Arturo volvió a su casa ya de noche, jurándose no volver a tomar jamás un túnel. Había abandonado finalmente el coche a unas manzanas. Todo en él había empezado a fallar, hasta la dirección. El resto del camino lo hizo andando, pensando que por él el coche podía quedarse para siempre donde estaba. El paisaje familiar le devolvió algo parecido a la calma.
—¿De dónde vienes tú? —preguntó su mujer saliendo a su encuentro. Obviamente llevaba horas esperándole. Él la besó y la echó a un lado.
Fue al cuarto de baño. Su mujer le siguió. Se duchó, se sentía increíblemente sucio, y lo estaba. Aunque no quiso mirar, vislumbró algo indeterminado y escamoso que había quedado en el filtro del desagüe. Luego, mientras su mujer le curaba el brazo, él la palpó por debajo del camisón, como si buscara a tientas la llave de la luz. Después levantó la tapa del váter y orinó, de pie y territorial. La deseaba, quería poseerla como un bruto.
Ella no dijo nada, cuando él le sacó por la fuerza la ropa interior. La volvió de espaldas y la tumbó en la cama. Ella se dejó hacer, apagando con pericia la lámpara de noche. Arturo se encaramó como un licántropo y la penetró, su nuca entre los dientes. Le dio la vuelta, le mordió los pechos que brincaban como peces. La besó, recorrió afanoso el interior de su boca. Se despegó de ella para decirle:
—Dios, se te mueve un diente.
Pero se interrumpió, porque en la penumbra sus ojos brillaron extraños. Dio la luz.
—No pares, tómame, soy Vicky.
Ella le retuvo dentro de sí. Arturo, comprimido contra el vientre marchito, se encontró abrazando un peludo espinazo.
ADVERTENCIA. Soy de lo más inútil para analizar un texto.
En líneas generales me ha gustado. Aunque creo que no se adapta al tema de Creaturas ¿no? Tenía que haber alguno creación o... bah, no sé.
La idea es buena. Me ha gustado mucho el ambiente del mundo enfermo. En estos casos opino que cuando se quiere dar sensación de agobio y de sentir repulsa por el entorno funciona mucho mejor la primera persona. Quizá hemos dado mucha vuelta con los coches y túneles que podría haberse aprovechado para meternos en la psique de.... uhmmm, ¿cómo se llamaba? Ah, sí, Arturo. Tanto el nombre como otras palabras creo que se repiten mucho.
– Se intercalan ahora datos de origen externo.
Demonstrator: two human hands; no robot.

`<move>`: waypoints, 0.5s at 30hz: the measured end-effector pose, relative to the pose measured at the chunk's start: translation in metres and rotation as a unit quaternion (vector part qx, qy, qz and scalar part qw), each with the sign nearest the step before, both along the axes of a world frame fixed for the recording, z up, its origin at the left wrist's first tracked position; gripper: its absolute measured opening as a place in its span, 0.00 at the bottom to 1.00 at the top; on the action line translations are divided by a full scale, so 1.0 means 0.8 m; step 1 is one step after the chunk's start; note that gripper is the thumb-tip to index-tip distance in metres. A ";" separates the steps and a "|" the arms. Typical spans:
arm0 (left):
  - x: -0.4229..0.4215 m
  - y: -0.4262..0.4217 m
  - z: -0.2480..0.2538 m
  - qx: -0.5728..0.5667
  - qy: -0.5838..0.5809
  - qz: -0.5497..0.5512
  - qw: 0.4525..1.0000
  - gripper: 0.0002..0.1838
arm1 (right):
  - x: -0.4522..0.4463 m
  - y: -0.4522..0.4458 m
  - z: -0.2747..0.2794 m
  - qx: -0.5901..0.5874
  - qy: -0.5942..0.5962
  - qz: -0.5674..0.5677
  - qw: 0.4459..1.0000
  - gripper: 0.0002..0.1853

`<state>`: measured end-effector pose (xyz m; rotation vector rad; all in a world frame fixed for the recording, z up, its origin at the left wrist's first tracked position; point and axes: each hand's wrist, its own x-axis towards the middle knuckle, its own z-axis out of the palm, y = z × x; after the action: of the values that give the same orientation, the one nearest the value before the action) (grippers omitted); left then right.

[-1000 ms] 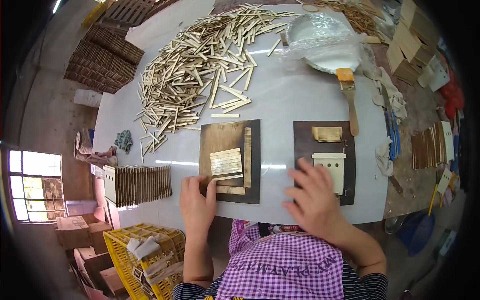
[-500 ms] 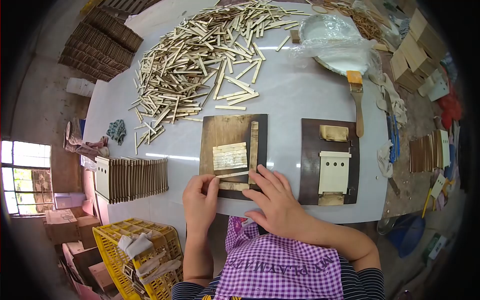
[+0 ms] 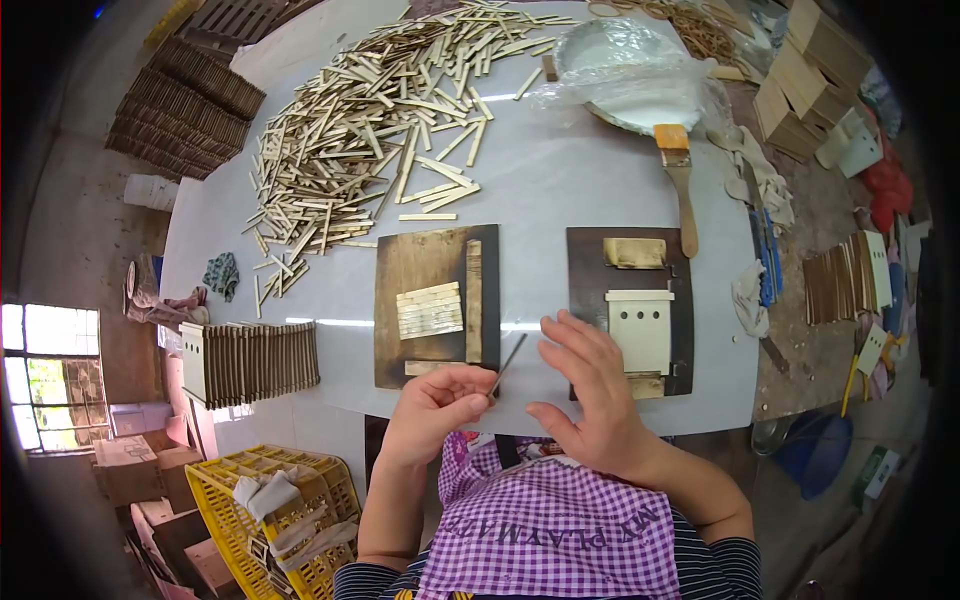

A mi gusto creo que la falta algún pulido más y un punto de credibilidad. Me refiero a que si el túnel agobia, que me sienta agobiado, si es sucio que lo pueda ver, si es salvaje que diga jo, qué tío. Hay cosas que sí funcionan como el charco del baño y otras que me dejan un poco más frío.
En líneas generales bien. Estupenda vivisección que me marco.
Es probable emitió su esperma de una forma muy descuidada.